Dataset records:
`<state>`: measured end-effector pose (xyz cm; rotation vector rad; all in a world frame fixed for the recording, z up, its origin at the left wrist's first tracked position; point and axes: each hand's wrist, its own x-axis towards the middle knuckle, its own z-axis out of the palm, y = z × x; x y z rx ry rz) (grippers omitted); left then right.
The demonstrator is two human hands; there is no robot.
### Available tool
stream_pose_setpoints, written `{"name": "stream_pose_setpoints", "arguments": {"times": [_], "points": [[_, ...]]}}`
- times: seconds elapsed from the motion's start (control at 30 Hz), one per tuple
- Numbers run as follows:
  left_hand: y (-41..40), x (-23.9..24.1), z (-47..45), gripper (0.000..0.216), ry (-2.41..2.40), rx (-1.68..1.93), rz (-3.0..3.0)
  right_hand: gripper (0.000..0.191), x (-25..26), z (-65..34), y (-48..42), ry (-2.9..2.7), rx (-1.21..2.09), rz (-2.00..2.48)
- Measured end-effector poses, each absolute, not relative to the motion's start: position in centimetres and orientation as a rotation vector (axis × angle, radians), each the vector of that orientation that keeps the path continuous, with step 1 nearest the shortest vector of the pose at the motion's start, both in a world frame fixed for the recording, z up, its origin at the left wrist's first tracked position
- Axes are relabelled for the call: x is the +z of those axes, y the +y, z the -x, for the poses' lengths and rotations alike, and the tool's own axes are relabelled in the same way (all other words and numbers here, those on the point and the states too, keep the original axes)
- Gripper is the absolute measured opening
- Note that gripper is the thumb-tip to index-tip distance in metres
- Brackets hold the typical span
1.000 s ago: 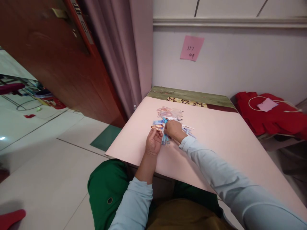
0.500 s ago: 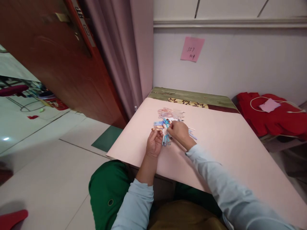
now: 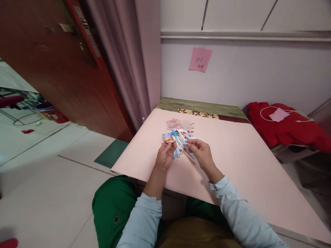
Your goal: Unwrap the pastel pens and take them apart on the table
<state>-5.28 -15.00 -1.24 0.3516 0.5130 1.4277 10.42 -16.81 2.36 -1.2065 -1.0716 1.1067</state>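
Note:
A loose pile of pens (image 3: 180,137), mostly blue, white and orange, lies on the pale pink table top. My left hand (image 3: 165,155) is at the pile's near left side, its fingertips closed on a short orange-brown piece that looks like a pen part (image 3: 170,141). On the right edge of the pile, my right hand (image 3: 203,154) is pinched, thumb against forefinger; what sits between them is too small to make out. Just behind the pile is a group of pinkish clear pen barrels (image 3: 176,124), with dark tips pointing right.
The pink-covered table (image 3: 232,165) has a green patterned strip (image 3: 199,103) along its back edge. Red cloth (image 3: 269,127) with a white cable lies to the right. A pink note (image 3: 200,59) is on the wall. At left stand a purple curtain (image 3: 124,62) and a brown door (image 3: 64,72).
My right hand has drawn back from the middle of the pile, to the right and towards me. The left hand stays at the pile, holding the orange-brown piece. The view has shifted slightly.

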Motion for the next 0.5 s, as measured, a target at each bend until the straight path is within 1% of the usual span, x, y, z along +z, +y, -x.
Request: {"name": "stream_pose_setpoints", "arguments": {"times": [0.1,0.23,0.5], "points": [[-15.09,-1.53,5.2,0.012,0.521,1.401,-0.389,0.037,2.25,-9.94,-17.03,-1.073,1.141,1.166],[-15.33,-1.83,5.2,0.013,0.519,1.382,-0.429,0.035,1.91,-9.4,-17.3,-1.074,1.164,1.137],[-15.7,-1.79,5.12,0.013,0.517,1.35,-0.487,0.027,2.57,-9.46,-17.79,-1.256,1.016,1.223]]}}
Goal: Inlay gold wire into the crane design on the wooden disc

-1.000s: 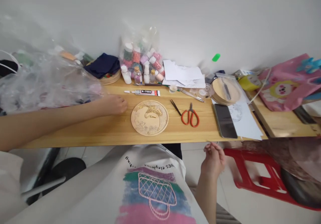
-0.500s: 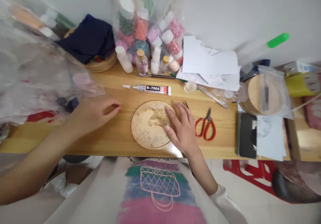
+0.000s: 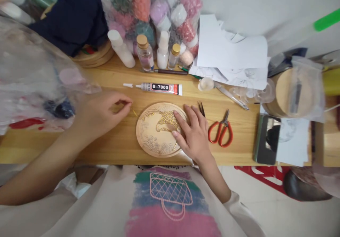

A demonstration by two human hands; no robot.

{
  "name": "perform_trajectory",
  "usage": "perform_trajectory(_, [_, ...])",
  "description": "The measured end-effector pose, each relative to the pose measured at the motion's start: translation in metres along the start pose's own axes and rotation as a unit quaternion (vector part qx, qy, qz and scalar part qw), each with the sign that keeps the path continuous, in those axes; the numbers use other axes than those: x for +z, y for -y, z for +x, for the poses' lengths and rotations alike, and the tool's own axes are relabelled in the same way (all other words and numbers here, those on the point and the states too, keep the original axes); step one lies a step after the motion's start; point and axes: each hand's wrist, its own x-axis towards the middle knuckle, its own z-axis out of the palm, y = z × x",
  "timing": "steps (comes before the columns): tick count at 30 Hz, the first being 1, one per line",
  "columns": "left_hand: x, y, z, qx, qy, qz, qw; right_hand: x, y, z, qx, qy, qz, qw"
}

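A round wooden disc point(image 3: 155, 134) carved with a bird and waves lies on the wooden table point(image 3: 119, 148) in front of me. My right hand point(image 3: 192, 134) rests flat on the disc's right side, fingers stretched out over the gilded bird. My left hand point(image 3: 102, 115) lies on the table left of the disc, thumb and forefinger pinched on a thin gold strand point(image 3: 134, 112) beside the disc's rim. A tube of B-7000 glue point(image 3: 156, 87) lies just behind the disc.
Black tweezers point(image 3: 201, 108) and red-handled scissors point(image 3: 221, 132) lie right of the disc. A phone point(image 3: 267, 139), papers point(image 3: 233, 53), a bag of bead jars point(image 3: 154, 14) and small bottles point(image 3: 145, 52) line the back. A crinkled plastic bag point(image 3: 29, 81) fills the left.
My right hand came up from below the table edge and settled on the disc. My left hand closed into a pinch near the disc. The camera moved closer to the table.
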Motion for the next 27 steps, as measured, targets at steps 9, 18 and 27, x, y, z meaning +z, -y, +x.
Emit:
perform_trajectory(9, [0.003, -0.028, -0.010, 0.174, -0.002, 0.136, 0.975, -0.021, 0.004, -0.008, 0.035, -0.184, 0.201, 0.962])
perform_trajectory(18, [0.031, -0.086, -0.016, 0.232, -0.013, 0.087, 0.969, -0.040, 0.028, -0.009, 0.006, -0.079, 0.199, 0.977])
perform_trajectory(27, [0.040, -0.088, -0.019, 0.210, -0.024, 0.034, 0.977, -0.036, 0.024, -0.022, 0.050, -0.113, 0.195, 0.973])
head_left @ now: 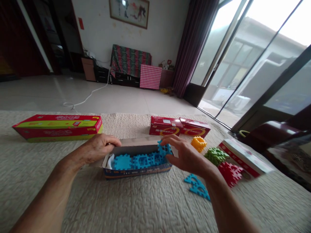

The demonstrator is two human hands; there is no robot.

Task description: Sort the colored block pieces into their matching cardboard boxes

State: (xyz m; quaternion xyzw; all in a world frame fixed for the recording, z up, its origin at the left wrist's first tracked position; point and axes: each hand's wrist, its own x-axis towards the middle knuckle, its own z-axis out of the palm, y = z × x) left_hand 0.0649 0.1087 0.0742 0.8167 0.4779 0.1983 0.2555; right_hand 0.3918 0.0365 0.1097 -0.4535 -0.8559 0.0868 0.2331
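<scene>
An open cardboard box lies on the quilted cloth and holds several blue interlocking plastic blocks. My left hand grips the box's left end, fingers curled over its rim. My right hand is closed on a blue block at the box's right end, just above the others. Right of the box lie a yellow block cube, a green cluster, a red cluster and a flat blue piece.
A long red and yellow box lies at the far left. Two small red boxes stand behind the open one, and another box lies at the right. Beyond the cloth are a tiled floor and glass doors.
</scene>
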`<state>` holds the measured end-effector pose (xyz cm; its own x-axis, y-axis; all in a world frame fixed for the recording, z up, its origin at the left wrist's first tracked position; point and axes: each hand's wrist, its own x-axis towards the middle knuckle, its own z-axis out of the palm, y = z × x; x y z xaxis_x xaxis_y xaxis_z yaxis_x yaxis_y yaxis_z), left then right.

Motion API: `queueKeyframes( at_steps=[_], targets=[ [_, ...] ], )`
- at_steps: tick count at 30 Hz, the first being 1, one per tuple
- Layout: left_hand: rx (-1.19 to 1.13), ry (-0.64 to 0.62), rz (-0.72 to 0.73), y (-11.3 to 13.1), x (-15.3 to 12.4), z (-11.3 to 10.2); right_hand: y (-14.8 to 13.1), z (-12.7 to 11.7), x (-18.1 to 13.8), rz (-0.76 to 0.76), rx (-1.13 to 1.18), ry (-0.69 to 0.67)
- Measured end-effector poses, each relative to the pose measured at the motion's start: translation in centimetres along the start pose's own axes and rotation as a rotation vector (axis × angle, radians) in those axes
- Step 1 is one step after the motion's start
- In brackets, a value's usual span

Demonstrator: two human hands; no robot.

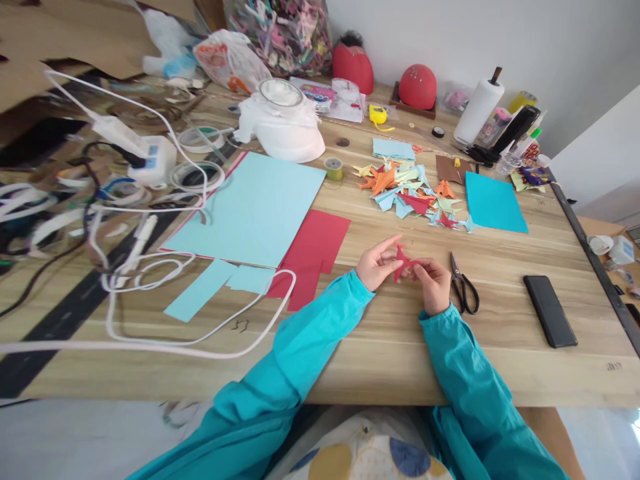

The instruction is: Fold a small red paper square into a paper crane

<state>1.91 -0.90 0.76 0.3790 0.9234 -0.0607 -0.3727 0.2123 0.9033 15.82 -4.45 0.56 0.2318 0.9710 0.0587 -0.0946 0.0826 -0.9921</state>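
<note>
A small red folded-paper figure [401,263], pointed at its ends like an origami crane, is held between my two hands over the table. My left hand [379,265] pinches its left side, with the index finger stretched out above. My right hand [434,282] grips its right tip between thumb and fingers. Just right of that hand lie black-handled scissors [464,288], blades pointing away from me. Beyond my hands is a loose pile of folded paper cranes [405,190] in orange, blue, yellow, green and red.
Light blue sheets [255,200] and red paper [320,250] lie left. White cables [200,340] loop across the table's left side. A black phone [550,311] rests right. Turquoise paper [495,202], a thread spool [333,169] and red pincushions [418,87] sit farther back.
</note>
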Motion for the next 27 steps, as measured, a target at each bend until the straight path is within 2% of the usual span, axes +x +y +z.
queueKeyframes(
  at_steps=[3,6,12,15,18,22,27],
  targets=[
    [0.050,0.013,0.018,-0.02,-0.07,0.10,0.04,-0.01,-0.07,0.003,0.034,-0.050],
    [0.049,-0.002,0.019,0.14,-0.19,0.16,0.09,0.06,-0.02,0.025,0.036,-0.044],
    [-0.147,-0.063,-0.039,0.34,-0.26,0.03,0.15,0.16,0.26,0.167,0.222,-0.031],
    [-0.151,-0.056,-0.067,0.27,-0.20,-0.06,0.03,0.16,0.31,0.216,0.295,-0.054],
    [-0.089,-0.005,-0.034,0.19,-0.14,0.05,0.02,0.09,0.32,0.191,0.287,-0.028],
    [0.017,0.082,0.057,-0.12,0.03,0.26,0.07,-0.01,0.24,0.074,0.136,0.050],
    [0.050,0.080,0.097,-0.33,0.16,0.23,-0.05,0.13,-0.01,-0.008,0.046,0.051]
  ],
)
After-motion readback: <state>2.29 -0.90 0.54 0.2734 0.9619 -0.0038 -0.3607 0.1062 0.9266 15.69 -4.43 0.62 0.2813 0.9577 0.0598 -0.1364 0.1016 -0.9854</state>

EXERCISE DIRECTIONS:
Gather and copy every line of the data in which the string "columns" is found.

SOLUTION FOR THIS PROBLEM:
  "timing": "steps (comes before the columns): tick count at 30 Hz, the first being 1, one per line",
  "columns": "left_hand: x, y, z, qx, qy, qz, qw; right_hand: x, y, z, qx, qy, qz, qw"

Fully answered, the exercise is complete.